PROMPT —
Go through the entries below and copy every line that holds the word "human".
____________
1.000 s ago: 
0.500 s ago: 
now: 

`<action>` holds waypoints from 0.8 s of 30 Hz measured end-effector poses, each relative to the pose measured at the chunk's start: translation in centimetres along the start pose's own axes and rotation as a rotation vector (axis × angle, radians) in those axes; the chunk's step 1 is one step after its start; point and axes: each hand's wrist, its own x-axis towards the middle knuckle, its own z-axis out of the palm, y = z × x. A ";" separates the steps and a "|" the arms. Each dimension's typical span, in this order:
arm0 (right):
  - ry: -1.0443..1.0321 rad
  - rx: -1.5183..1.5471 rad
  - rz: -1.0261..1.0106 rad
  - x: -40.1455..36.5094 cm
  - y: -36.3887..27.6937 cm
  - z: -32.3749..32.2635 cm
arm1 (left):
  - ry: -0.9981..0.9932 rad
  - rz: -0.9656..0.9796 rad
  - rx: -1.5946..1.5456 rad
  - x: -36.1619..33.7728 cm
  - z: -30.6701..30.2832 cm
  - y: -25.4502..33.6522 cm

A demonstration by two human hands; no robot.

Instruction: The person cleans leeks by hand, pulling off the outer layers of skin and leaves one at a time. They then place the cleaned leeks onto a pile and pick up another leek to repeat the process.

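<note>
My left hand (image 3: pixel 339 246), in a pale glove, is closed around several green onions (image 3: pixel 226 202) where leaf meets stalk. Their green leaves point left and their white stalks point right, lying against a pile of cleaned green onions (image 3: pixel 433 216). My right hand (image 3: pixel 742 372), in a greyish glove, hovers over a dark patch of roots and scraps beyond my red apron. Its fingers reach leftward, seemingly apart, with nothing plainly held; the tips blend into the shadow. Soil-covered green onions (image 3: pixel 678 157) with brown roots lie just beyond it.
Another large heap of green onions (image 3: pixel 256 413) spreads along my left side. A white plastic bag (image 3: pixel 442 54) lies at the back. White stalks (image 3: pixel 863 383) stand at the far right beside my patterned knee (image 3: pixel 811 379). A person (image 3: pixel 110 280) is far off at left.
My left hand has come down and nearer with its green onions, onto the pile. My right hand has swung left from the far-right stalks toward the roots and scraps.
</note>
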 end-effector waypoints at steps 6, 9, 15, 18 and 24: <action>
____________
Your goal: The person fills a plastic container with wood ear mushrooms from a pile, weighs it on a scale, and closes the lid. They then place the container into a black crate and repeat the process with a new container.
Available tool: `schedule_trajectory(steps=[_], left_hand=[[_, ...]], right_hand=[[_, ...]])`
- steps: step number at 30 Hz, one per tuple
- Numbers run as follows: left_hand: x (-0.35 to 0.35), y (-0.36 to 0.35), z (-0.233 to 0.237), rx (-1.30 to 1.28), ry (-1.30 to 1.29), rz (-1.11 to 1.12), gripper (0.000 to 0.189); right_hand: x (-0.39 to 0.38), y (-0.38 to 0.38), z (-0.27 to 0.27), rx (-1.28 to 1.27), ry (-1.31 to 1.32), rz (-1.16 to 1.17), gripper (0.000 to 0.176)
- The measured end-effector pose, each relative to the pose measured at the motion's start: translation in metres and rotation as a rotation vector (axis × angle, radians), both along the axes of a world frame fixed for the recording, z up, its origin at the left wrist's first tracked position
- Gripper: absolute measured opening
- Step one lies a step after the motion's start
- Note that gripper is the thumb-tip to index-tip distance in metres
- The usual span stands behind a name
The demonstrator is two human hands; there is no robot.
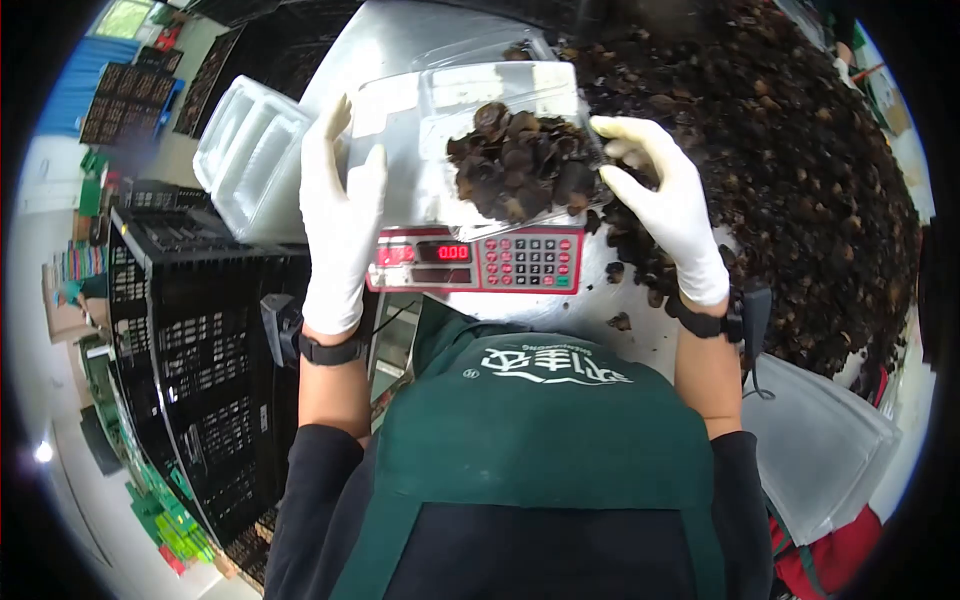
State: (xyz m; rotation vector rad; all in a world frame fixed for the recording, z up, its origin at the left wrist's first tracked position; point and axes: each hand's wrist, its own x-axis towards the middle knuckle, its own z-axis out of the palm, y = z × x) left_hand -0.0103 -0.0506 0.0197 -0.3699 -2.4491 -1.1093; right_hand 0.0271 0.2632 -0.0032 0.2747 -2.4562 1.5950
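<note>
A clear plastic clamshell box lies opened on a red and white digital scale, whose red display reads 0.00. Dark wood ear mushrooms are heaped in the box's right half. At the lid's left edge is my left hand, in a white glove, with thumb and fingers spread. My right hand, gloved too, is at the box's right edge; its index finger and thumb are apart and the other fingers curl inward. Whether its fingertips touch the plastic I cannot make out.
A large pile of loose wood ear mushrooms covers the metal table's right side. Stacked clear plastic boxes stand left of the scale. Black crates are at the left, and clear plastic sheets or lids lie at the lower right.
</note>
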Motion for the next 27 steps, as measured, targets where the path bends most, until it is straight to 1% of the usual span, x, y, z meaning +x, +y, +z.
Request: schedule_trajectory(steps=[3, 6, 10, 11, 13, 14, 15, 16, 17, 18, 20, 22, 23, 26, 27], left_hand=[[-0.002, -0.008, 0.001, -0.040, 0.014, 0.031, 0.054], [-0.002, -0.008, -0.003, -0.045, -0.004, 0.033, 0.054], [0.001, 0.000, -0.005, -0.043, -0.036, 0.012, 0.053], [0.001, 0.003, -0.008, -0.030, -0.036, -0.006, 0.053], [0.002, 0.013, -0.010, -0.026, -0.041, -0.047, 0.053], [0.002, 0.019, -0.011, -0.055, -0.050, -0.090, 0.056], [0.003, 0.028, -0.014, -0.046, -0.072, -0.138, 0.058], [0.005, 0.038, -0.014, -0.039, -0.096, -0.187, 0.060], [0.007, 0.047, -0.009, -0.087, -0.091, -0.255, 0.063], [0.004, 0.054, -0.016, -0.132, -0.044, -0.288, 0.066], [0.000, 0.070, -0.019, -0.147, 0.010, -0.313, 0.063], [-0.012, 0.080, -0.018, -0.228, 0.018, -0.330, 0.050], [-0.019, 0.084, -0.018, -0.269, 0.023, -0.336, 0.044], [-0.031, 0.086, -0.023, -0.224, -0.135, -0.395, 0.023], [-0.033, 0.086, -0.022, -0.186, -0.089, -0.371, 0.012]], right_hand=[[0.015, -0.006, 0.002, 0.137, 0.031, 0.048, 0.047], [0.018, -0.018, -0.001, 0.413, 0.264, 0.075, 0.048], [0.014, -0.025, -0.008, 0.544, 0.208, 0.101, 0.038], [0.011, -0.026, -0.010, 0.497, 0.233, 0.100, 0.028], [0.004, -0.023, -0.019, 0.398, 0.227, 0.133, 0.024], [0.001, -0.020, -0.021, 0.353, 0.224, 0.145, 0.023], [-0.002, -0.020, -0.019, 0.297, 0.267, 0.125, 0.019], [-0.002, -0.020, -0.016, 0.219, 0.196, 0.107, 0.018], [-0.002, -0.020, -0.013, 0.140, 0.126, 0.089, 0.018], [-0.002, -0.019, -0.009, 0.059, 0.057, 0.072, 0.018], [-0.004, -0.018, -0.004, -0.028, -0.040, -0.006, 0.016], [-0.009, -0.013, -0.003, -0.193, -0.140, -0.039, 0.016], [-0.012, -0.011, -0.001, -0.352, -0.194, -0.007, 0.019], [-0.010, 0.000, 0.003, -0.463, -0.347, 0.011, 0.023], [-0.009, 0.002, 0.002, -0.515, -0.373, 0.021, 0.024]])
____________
SOLUTION FOR THIS EXERCISE —
A demonstration by two human hands; no robot.
The demonstrator is two human hands; there is no robot.

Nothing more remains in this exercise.